++++ Source material

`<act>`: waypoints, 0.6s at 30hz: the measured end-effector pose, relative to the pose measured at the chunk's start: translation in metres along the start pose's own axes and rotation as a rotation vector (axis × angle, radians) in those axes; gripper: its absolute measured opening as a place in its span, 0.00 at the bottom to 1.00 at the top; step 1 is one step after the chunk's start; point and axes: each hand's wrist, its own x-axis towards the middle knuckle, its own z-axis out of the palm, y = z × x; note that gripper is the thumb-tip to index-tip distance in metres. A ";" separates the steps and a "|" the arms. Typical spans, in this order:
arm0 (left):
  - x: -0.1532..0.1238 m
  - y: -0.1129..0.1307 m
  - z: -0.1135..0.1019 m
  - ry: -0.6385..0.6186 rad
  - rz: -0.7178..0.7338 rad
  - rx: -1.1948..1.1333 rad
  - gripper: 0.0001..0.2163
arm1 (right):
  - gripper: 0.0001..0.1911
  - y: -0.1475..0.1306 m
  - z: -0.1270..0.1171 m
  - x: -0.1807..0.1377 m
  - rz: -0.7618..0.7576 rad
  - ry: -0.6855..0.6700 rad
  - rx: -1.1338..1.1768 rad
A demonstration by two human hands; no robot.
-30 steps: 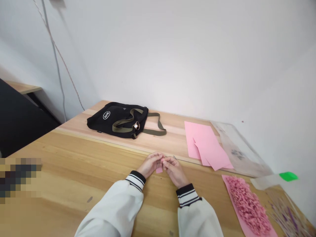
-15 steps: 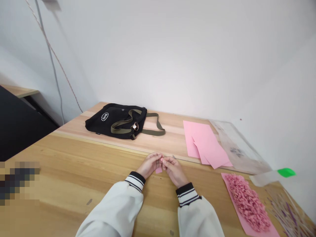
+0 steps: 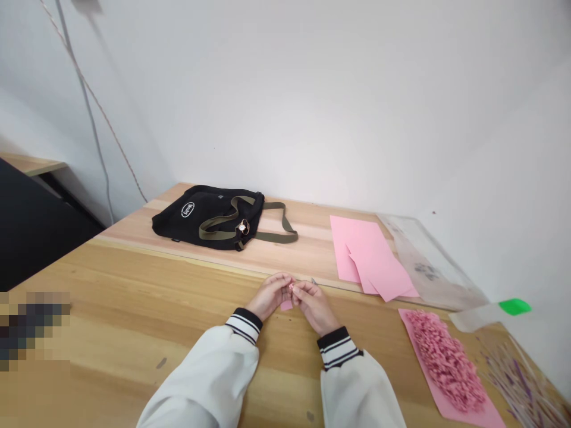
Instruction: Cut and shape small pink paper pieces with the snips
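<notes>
1. Near right: pink flower-like curls (image 3: 446, 359) on a pink sheet (image 3: 485, 418).
2. Mid-worktop (image 3: 178, 309): left hand (image 3: 270, 295) and right hand (image 3: 316, 308), each grip narrow, pinching a small pink piece (image 3: 291, 286) between them.
3. Far right: overlapping papers (image 3: 379, 264).
4. Far left: black bag (image 3: 205, 214).

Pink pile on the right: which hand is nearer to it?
Right. The right hand is left of the pink pile and farther from the camera, apart from it; the left hand is farther left, on the right hand's far side from it.
</notes>
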 end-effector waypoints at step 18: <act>-0.002 0.003 0.005 0.038 -0.003 -0.024 0.13 | 0.12 -0.003 0.003 -0.002 0.020 0.011 0.022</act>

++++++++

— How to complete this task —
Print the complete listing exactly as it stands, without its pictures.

— Solution for this task —
`<act>`: waypoints, 0.6s at 30hz: the measured end-effector pose, relative to the pose measured at the chunk's start: translation in metres along the start pose's own axes and rotation as a rotation vector (axis × angle, radians) in those axes; gripper: its absolute measured opening as a place in its span, 0.00 at the bottom to 1.00 at the top; step 1 is one step after the chunk's start; point and axes: each hand's wrist, its own x-axis towards the middle knuckle, its own z-axis out of the palm, y = z × x; note that gripper is the thumb-tip to index-tip distance in metres. A ";" separates the steps and a "|" the arms. Typical spans, in this order:
arm0 (left):
  - x: -0.1532..0.1238 m
  - y: -0.1129..0.1307 m
  - z: -0.1135..0.1019 m
  - ry: -0.6385..0.6186 rad
  - rz: -0.7178..0.7338 rad
  - rx: -1.1948..1.1333 rad
  - gripper: 0.0001..0.2163
arm1 (right):
  - gripper: 0.0001..0.1911
  - y: -0.1475..0.1306 m
  - z: -0.1270..0.1171 m
  - x: -0.1807..0.1377 m
  - rz: -0.7618..0.7576 rad
  - ry: -0.6855..0.6700 rad
  - rx: -1.1338..1.1768 rad
A demonstration by two human hands; no robot.
-30 steps: 
-15 steps: 
+0 steps: 
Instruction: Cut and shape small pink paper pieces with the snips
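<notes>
1. Near right: pink flower-like curls (image 3: 446, 359) on a pink sheet (image 3: 485, 418).
2. Mid-worktop (image 3: 178, 309): left hand (image 3: 270, 295) and right hand (image 3: 316, 308), each grip narrow, pinching a small pink piece (image 3: 291, 286) between them.
3. Far right: overlapping papers (image 3: 379, 264).
4. Far left: black bag (image 3: 205, 214).

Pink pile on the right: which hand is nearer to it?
Right. The right hand is left of the pink pile and farther from the camera, apart from it; the left hand is farther left, on the right hand's far side from it.
</notes>
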 end-effector waypoints at step 18: <act>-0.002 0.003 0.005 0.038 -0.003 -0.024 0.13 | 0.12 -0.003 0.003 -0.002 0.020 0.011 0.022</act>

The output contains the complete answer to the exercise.